Pergunta-nos o que queríamos. Eu queria um carrinho de bois em madeira, a Maria queria uma máquina de costura em lata e ele escolheu uma camioneta de lata para si. Para a Dulce, ainda muito pequena, que esperasse!
E toca a fazer o pedido na carta. Passados uns tempos chega uma encomenda com a mercadoria pedida. Minha mãe ficou intrigada com tais presentes, sentindo-se na obrigação de lhe mandar mais uma cestada.
O meu carrinho de bois, com uma pipa em cima, era o meu deleite!
E não menos se deleitavam a Maria e o Tó com a sua máquina de costura e a sua camioneta de lata!
Não sei já quando a mãe descobriu que aquilo tinha sido encomendado pelo Tó. Nem sei se daquela vez apanhou. Apanharia outra vez, já grande, quando sem autorização, foi para Vila Boa jogar a bola e teve de vir alta noite a pé.
Mas o Tó haveria de conservar a sua veia de flanchão, herdada talvez da tia Dulce.
Fora na Parede que uma médica ensinara a mãe a dar injecções.
Se o Dr. Adalberto recebia tantos quadrazenhos no seu consultório, seus conterrâneos, já que o Ozendo, onde nascera, fazia parte de Quadrazais, se receitava tantas injecções aos pacientes e estes se queixavam que na terra não havia quem lhas desse, agora já podia receitar injecções à vontade, bem como o Dr. Armando do Soito, que já havia uma enfermeira na terra.
Num dia em que o Dr. Armando do Soito foi chamado para lancetar o peito de minha mãe, que cheio, se obstinava em não deixar sair o leite, a quem também receitou injecções, teve ocasião de saber de viva voz que ela já dava, de facto, injecções.
Era tão simples! Que diabo! Para quê deslocarem-se ao Sabugal ou ao Soito para uma simples injecção? Era trabalho que eles não queriam por não dar para o tabaco, e aliás era trabalho de enfermeiros. Que diabo, eles eram doutores!
Bons tempos em que se davam ao luxo de rejeitar trabalho, ainda que menor e de pouco proveito! Ouviria eu mais tarde o Dr. Adalberto queixar-se da falta de trabalho, que a debandada para França lhe levara doentes e sãos.

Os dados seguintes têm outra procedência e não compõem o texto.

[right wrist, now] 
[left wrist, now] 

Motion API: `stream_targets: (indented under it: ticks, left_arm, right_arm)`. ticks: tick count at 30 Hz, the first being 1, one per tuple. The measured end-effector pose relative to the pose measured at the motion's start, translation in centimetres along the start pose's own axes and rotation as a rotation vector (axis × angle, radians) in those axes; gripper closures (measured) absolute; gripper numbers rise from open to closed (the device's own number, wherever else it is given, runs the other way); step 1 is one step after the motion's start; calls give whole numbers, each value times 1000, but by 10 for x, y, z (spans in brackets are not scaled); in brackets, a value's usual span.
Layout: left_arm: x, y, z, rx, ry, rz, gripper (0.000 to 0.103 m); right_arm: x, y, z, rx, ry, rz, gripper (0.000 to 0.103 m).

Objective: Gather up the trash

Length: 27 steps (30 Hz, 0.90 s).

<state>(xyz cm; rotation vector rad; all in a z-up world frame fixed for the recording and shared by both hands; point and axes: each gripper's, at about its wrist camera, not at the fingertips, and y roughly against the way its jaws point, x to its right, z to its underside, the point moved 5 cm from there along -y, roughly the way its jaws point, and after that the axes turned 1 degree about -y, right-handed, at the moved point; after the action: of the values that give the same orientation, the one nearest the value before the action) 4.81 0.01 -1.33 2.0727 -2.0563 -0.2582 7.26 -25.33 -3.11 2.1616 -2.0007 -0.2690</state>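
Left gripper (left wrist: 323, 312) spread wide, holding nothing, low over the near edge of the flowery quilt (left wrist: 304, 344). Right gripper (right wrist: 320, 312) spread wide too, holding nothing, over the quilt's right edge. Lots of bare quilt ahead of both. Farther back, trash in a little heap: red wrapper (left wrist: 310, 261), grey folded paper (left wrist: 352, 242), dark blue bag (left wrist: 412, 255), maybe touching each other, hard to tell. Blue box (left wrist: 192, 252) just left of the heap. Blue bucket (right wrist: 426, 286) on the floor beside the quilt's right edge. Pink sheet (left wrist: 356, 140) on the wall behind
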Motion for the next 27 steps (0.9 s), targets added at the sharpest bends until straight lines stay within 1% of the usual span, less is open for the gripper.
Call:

Ao Dr. Armando devo eu ter tirado um segundo curso superior. Um dia foi meu pai consultá-lo. Meu pai, ufano por ter um filho licenciado em Letras, ficou estarrecido ao ouvir do Dr. Armando o comentário:
– Cursos da fome!
Contou-me esta cena e eu jurei que haveria de ganhar mais que eles.
Iniciei o curso de Finanças e agora sou Revisor Oficial de Contas.
A Intioneta começa a treinar e vê que não era problema para ela comprimir um pedaço de carne da nalga ou do braço e espetar a agulha.
Corre o boato que já havia quem desse injecções lá na terra.
– Quem! – perguntam.
– A Intioneta – responde alguém.
– Ah! Inda bem! Já lá vou esta tarde a ver se me dá a injecção.
Adeus dótor Armando! Adeus dótor Adalberto! Agora vou p’rás mãos da Intioneta, que não precisa de tratamento de dótora, nem mesmo de senhora enfermeira.